Doug Nadorozny, the city's chief administrative officer, said there's some “flexibility” when it comes to the new rules, and agreed to take another look.
“We can certainly take the councillor's comments back and see if there's something we can adjust,” Nadorozny said. “We had a discussion about committee meetings earlier, so there's certainly some flexibility there. So we'll get back to council.”
In an interview in early March, Nadorozny told Northern Life that the new measures were driven by staff concerns expressed in employee surveys. They began by requiring staff to wear ID cards, to give employees a safe way to identify whomever they are dealing with.

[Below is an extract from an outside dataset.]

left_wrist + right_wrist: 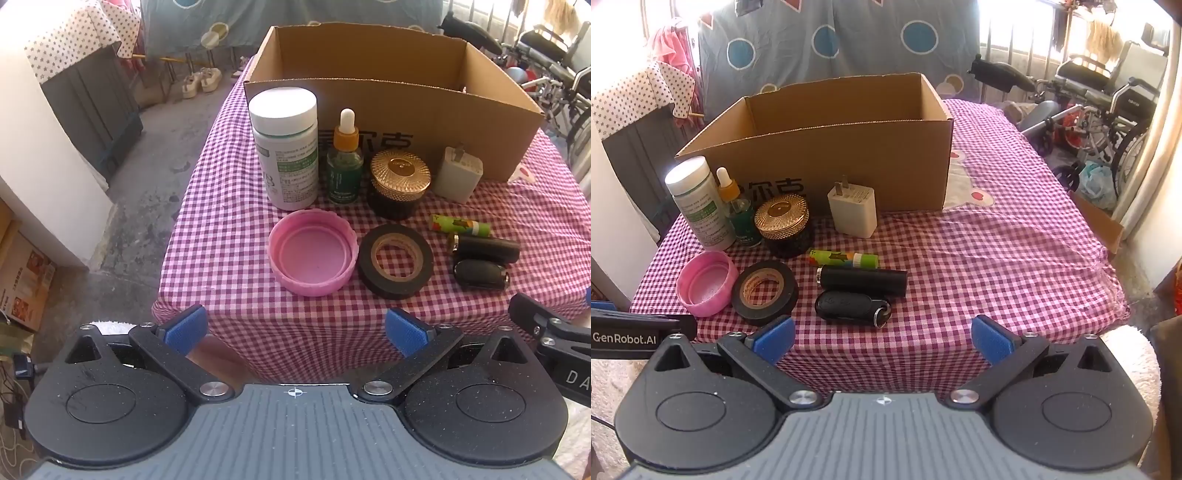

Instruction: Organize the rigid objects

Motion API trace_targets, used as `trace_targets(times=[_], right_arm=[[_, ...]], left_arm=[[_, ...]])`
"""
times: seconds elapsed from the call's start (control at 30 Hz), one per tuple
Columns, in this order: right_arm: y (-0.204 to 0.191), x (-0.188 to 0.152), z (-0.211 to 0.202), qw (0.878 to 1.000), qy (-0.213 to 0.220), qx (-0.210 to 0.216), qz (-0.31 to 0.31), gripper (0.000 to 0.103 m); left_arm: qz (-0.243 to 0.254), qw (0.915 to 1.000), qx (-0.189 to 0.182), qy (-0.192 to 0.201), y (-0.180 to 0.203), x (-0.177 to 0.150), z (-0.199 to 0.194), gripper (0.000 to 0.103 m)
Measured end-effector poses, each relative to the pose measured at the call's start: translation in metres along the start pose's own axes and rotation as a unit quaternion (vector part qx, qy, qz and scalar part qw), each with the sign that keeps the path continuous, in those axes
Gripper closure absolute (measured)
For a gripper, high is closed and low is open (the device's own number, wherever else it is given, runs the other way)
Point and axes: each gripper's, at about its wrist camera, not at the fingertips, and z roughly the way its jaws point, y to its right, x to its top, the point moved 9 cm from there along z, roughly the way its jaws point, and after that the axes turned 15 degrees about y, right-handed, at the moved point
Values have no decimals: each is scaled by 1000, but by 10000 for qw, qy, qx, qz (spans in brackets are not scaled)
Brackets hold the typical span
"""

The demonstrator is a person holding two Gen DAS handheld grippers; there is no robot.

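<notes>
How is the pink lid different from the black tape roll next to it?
The pink lid is pink with a closed bottom, like a shallow cup; the black tape roll is black with a hole showing the checked cloth. The lid has a ridged rim; the tape's side is smooth. Both are round and lie flat, side by side.

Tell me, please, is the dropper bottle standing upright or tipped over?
Upright: the dropper bottle stands on its base, white bulb on top.

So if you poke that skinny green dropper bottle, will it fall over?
Probably, yes. The dropper bottle stands upright, tall and narrow on a small base, so a push near its top could tip it. It looks like glass, so likely stiff but breakable. If it topples, it may knock the gold-lidded jar close beside it.
</notes>
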Motion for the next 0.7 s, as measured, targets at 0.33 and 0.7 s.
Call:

“We do not want it to appear that we're living in fear or a lockdown -- it's none of those things,” he said. “It's just a good, prudent way to manage our building and to manage our relationships with our employees.”
When asked why the city wouldn't just boost security presence for meetings expected to be controversial, Nadorozny said suddenly adding guards or police might aggravate the risk of problems. But heightening security for all meetings sends the message that they're taking the issue seriously.
“Not to say if there was a serious threat, we wouldn't do whatever we had to if we did have to enhance security, but I think what we'd prefer to do is slowly set a new tone for the way were going to manage all of our meetings.”
Since the interview, the city withdrew its requirement for media to divulge their Twitter and Facebook IDs. However, the city still reserves the right to define who is media and who is not, and to withdraw accreditation at any time for any reason. Nadorozny said that's standard language, but doubted there would ever be problems.
“I don't want you to think we've done anything that leads you to believe there’s a risk of you showing up at a council meeting and all of a sudden saying, 'oh, sorry, your accreditation has been pulled.'
“It's not the intent to be intrusive.”